YOUR TASK:
For this task, copy all of the data below exactly and skip the pictures.

━━━━━ DATA BELOW ━━━━━

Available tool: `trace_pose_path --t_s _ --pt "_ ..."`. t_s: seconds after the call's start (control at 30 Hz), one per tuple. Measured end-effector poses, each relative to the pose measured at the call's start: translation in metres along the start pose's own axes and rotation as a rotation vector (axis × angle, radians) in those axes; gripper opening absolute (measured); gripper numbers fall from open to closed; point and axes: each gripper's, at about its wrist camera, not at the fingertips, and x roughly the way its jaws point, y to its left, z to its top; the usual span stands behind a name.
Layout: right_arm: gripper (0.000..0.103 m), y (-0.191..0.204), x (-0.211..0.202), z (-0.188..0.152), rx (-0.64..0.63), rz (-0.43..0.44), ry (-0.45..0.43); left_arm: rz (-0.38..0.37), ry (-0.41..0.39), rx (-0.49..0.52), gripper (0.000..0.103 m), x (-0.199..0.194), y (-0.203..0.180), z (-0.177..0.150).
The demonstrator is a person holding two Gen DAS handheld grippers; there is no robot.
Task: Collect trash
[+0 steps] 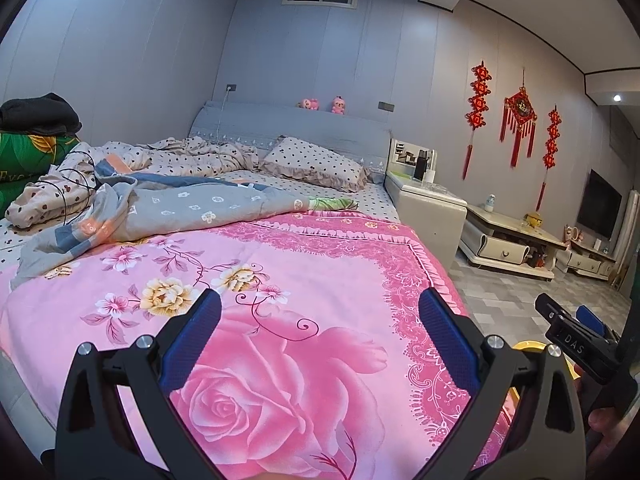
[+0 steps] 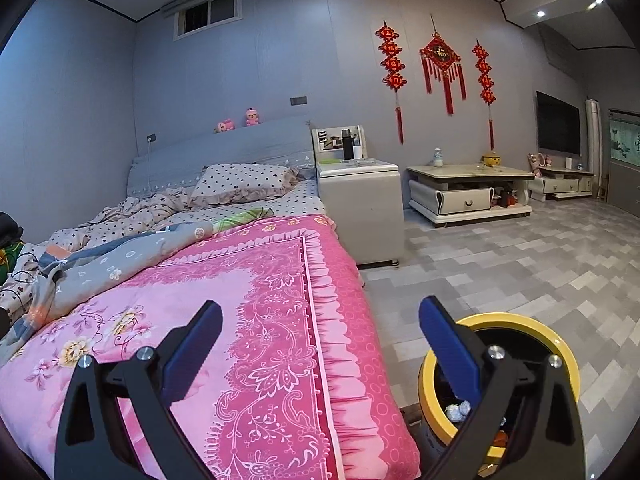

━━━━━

RESULT OF THE TASK:
Available tool: `trace_pose_path --t_s _ --pt "_ ..."`. t_s: seconds after the call's start (control at 30 Hz), one per tuple. Measured end-effector poses, each relative to the pose measured at the call's start: translation in metres along the start pose's own axes and rotation as a rotation vector (axis × angle, radians) in those axes; gripper opening absolute (measured); gripper numbers fall from open to closed; point and axes: each gripper's, at about its wrist camera, not at the fingertips, and x roughly the way its jaws point, y to its left, z to its top; the usual span stands behind a name.
Layout: right_arm: gripper (0.000..0.103 m), y (-0.191..0.204), x (-0.211..0.202), z (-0.188..0.152), rx (-0.64..0.63), rz (-0.43..0.44), ry (-0.45..0.43); left_arm: rz (-0.38..0.37), ry (-0.41..0.39), rx (-0.49..0.52), gripper (0.000..0.103 m), x (-0.199..0.194), y (-0.203..0.180), z (-0.177..0.150).
The demonstrator is a person holding two Gen DAS handheld grippers; there is no robot.
Task: Collect trash
[+0 steps] 
[+0 steps] 

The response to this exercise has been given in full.